At Issue: Fast Food
A corporation with a very successful business model, is fast-food giant McDonald's (MCD) a net-positive for the United States, or a net-negative? REUTERS

The brand has become synonmous with U.S. popular culture -- without question one of the most successful branding and marketing stories of the modern era. The brand? McDonald's (MCD).

It is the largest chain of fast-food restaurants in the world, and has become a symbol of America's modern popular culture, but does McDonald's represent the best that the nation has to offer?

In other words, could one make a case to ban/outlaw what has become a multi-national Leviathan called McDonald's, on the grounds that it doesn't represent the best that the United States can offer?

Indeed one can, and here are 5 reasons:

1 High-fat, high-salt, high-sugar menu. Although McDonald's has implemented menu changes designed to increase the nutritional value of its meals, including offering salads, McDonald's fast-food menu remains high in fat, salt, and sugar.

A great deal of the food offered is exactly what you should not eat -- processed, high-fat food that in many cases will result in unwanted weight gain, if consumed regularly.

You'd be much better off buying food in whole, original forms (vegetables, grains, fruits, fish/modest meat portions, etc.), and using seasoning and spices for flavor, among other flavor tactics.

2 Corporatized food. Also, McDonald's, like other fast-food chains, features banal, cookie-cutter venues that are virtually indistinguishable, regardless of location.

From an atmosphere standpoint, you'd be much better off sampling one of local, roadside restaurants on the Food Network's show Diners, Drive-Ins and Dives also known as The Triple D, hosted by Guy Fieri. Just one sample of a locally-prepared mushroom-sautéed burger from a local restaurant in the Midwest, or traditional Cajun cuisine in Louisiana, and you'll never go back to a McDonald's again.

Underscoring -- there is no comparison: you'll almost always do better, from a nutritional standpoint and a freshness standpoint, with a locally-run eatery, and there are thousands to choose from across the U.S.

3 Instant gratification.
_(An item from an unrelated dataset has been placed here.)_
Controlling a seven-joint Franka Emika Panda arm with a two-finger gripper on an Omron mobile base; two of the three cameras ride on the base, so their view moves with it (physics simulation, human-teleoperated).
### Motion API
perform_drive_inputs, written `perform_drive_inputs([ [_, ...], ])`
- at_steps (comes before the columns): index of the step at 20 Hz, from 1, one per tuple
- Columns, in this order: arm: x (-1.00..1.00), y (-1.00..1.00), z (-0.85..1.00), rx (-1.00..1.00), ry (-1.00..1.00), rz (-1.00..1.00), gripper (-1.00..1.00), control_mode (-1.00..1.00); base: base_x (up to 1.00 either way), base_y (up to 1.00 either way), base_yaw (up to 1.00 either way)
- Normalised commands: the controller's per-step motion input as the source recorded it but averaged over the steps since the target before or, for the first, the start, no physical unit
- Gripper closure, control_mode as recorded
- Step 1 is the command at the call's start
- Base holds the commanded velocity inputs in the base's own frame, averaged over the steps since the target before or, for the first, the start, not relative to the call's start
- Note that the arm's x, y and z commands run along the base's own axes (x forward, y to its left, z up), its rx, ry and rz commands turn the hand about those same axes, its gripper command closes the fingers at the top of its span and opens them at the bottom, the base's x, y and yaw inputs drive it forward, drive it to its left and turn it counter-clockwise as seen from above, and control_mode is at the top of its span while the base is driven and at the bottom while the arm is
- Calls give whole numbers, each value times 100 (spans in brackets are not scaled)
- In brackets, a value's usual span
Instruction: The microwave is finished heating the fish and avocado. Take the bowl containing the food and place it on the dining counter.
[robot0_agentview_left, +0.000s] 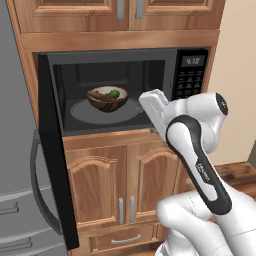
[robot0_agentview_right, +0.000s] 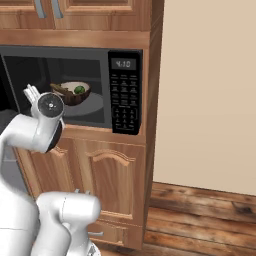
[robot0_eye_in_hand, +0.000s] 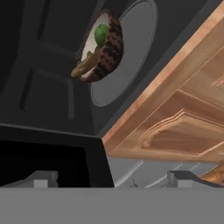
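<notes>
Bowl (robot0_agentview_left: 107, 98) with the avocado (robot0_agentview_left: 114, 93) and fish (robot0_eye_in_hand: 85, 65) sits on the turntable (robot0_agentview_left: 82, 112) inside the open microwave (robot0_agentview_left: 191, 75), upper centre of the left base view; the claw (robot0_eye_in_hand: 111, 178), fingertips spread apart and empty, should level out, reach inside and pinch the near rim.

Microwave (robot0_agentview_left: 115, 90) door (robot0_agentview_left: 55, 150) swung fully open at left, so your way in from the front is free. Bowl (robot0_agentview_left: 107, 98) sits centred on the turntable (robot0_agentview_left: 82, 112), room all around; keypad (robot0_agentview_left: 190, 80) panel walls the right.
</notes>
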Motion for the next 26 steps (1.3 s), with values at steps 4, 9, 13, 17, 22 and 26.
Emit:
perform_drive_inputs([
  [4, 48, -13, 7, 9, 13, 0, -100, -100, 0, 0, 0],
  [9, 44, -8, 10, 3, 22, 0, -100, -100, 0, 0, 0],
  [13, 4, 0, 0, 0, 2, 0, -100, -100, 0, 0, 0],
  [17, 28, 0, -2, 0, 6, 0, -100, -100, 0, 0, 0],
  [22, 52, 7, -16, 0, 14, -3, -100, -100, 0, 0, 0],
  [26, 77, 4, -29, 0, 6, -2, -100, -100, 0, 0, 0],
])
Like other fast-food chains, McDonald's promotes an instant gratification culture. The fast market is probably the U.S. restaurant industry's worst change -- as the best food takes at least some time to prepare. For examples of the above, again, watch The Triple D. More broadly, the instant gratification tactic imprints exactly what young people should not learn: they should be taught the opposite -- that the best and most important things in life -- including meals/dining -- take time, and require preparation, practice, patience, and perseverance.
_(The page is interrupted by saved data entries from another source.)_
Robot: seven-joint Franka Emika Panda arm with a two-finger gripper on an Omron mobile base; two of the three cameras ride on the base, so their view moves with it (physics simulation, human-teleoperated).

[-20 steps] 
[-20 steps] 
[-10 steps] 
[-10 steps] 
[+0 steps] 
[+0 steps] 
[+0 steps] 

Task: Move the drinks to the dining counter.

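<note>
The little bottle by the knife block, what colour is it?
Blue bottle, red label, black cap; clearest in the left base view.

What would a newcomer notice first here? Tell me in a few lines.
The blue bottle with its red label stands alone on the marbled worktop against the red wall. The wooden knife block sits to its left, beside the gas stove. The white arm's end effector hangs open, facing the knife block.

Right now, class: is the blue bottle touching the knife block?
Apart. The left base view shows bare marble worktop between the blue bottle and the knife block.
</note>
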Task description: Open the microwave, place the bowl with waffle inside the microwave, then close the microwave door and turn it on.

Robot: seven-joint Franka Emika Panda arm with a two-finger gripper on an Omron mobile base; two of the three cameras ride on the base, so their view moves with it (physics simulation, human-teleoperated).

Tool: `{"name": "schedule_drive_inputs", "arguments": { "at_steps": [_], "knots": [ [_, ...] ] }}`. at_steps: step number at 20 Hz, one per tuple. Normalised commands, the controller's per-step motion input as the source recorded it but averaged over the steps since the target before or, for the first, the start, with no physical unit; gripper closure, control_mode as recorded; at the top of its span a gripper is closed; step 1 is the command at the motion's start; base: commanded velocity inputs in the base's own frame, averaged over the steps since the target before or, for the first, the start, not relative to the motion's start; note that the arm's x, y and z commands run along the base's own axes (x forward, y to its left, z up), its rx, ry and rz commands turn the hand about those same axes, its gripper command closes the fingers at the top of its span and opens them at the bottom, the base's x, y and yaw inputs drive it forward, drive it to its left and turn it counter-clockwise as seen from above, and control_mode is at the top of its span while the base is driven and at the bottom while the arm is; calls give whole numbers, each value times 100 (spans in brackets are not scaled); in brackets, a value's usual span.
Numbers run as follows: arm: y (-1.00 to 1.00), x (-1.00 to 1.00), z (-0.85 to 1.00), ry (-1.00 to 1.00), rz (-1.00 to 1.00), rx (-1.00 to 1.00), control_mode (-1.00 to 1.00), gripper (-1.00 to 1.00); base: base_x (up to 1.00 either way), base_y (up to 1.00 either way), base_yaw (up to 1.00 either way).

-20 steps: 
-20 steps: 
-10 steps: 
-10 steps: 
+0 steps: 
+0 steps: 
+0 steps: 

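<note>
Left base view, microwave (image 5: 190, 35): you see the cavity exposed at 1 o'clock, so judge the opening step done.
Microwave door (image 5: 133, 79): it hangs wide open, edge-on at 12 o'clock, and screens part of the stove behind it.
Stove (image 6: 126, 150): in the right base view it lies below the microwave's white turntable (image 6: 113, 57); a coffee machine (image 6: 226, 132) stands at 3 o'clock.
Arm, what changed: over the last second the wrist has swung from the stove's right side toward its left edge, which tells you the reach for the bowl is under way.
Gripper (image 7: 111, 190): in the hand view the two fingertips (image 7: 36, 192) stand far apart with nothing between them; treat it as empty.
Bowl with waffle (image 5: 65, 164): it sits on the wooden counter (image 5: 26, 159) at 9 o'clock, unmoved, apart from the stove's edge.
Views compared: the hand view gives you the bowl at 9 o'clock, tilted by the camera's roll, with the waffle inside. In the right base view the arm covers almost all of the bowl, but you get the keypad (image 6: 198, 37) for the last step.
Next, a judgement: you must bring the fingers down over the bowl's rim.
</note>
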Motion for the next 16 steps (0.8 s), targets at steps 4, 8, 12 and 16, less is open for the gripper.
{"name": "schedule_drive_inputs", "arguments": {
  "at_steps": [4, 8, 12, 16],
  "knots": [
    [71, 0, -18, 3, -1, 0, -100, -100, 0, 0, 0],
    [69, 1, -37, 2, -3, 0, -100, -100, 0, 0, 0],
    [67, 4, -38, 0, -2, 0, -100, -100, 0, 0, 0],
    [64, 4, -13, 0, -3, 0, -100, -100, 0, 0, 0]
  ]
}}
4 Bad image of the United States. A case can also be made that McDonald's does not represent the best that the United States has to offer, culturally. To say that one of the symbols synonymous with American business and modern popular culture is a high-fat, processed-food, fast-food chain doesn't exactly speak well of that nation or its people, or have historians and archivists scurrying to prepare another time-capsule, dedicated to fast-food chains.

5 Worker exploitation. Most distressingly, McDonald's, of course, like many other fast-food chains and service sector companies, exploits workers and underpays them.

For decades, McDonald's has asserted that it can not pay its service workers more money because it just does not have the resources to do so, but its revenue, operating margins, and other business fundamentals contradict that: McDonald's, whose stock closed Friday at $85.03 per share, will likely post 2011 revenue of $26.7 billion, according to a Thomson Reuters First Call analysts survey.

McDonald's market capitalization is also $87.9 billion.

If McDonald's was ranked as a country, it would be the 60th largest country in the world, as ranked by GDP.

The real reason McDonald's underpays its service workers? It knows it doesn't have to increase wages to attract the labor needed to perform many tasks -- in many markets it has a seemingly never-ending supply of new employees -- and in many cases these are young adults -- to fill the positions vacated when existing service workers leave.

In other words, McDonald's underpayment of service sector workers is not based on low revenue -- its revenue is massive -- rather, it's rooted in the philosophy that argues it's o.k. to exploit someone and pay him/her a sub-living wage, if you have the economic power, and the operational leverage/flexibility, to do so.

In that sense, McDonald's, like other fast-food chains, promotes an economic and social Darwinism that says the market -- not societal or human values -- is supreme and the guiding force in commercial activity. It's an economic philosophy that's almost guaranteed to worsen the U.S.'s maldistribution of income and wealth, and its resultant social, cultural, and economic ills.

MCD: The Societal Cost/Benefit Analysis

To be sure, one can always point to the jobs McDonald's creates and the amount of economic activity it generates as legitimate positives for society.

But when you weigh the above against a high-fat/high-salt diet of processed food, it's cookie-cutter restaurant venues, its promotion of instant gratification, and its underpayment of whole segments of the workforce, one could make a case that a society and nation should rid itself of this deeply flawed institution.

At minimum, one could make a very strong case to not patronize -- or let your children patronize -- McDonald's, or other fast-food chains -- a lamentable part of modern American culture.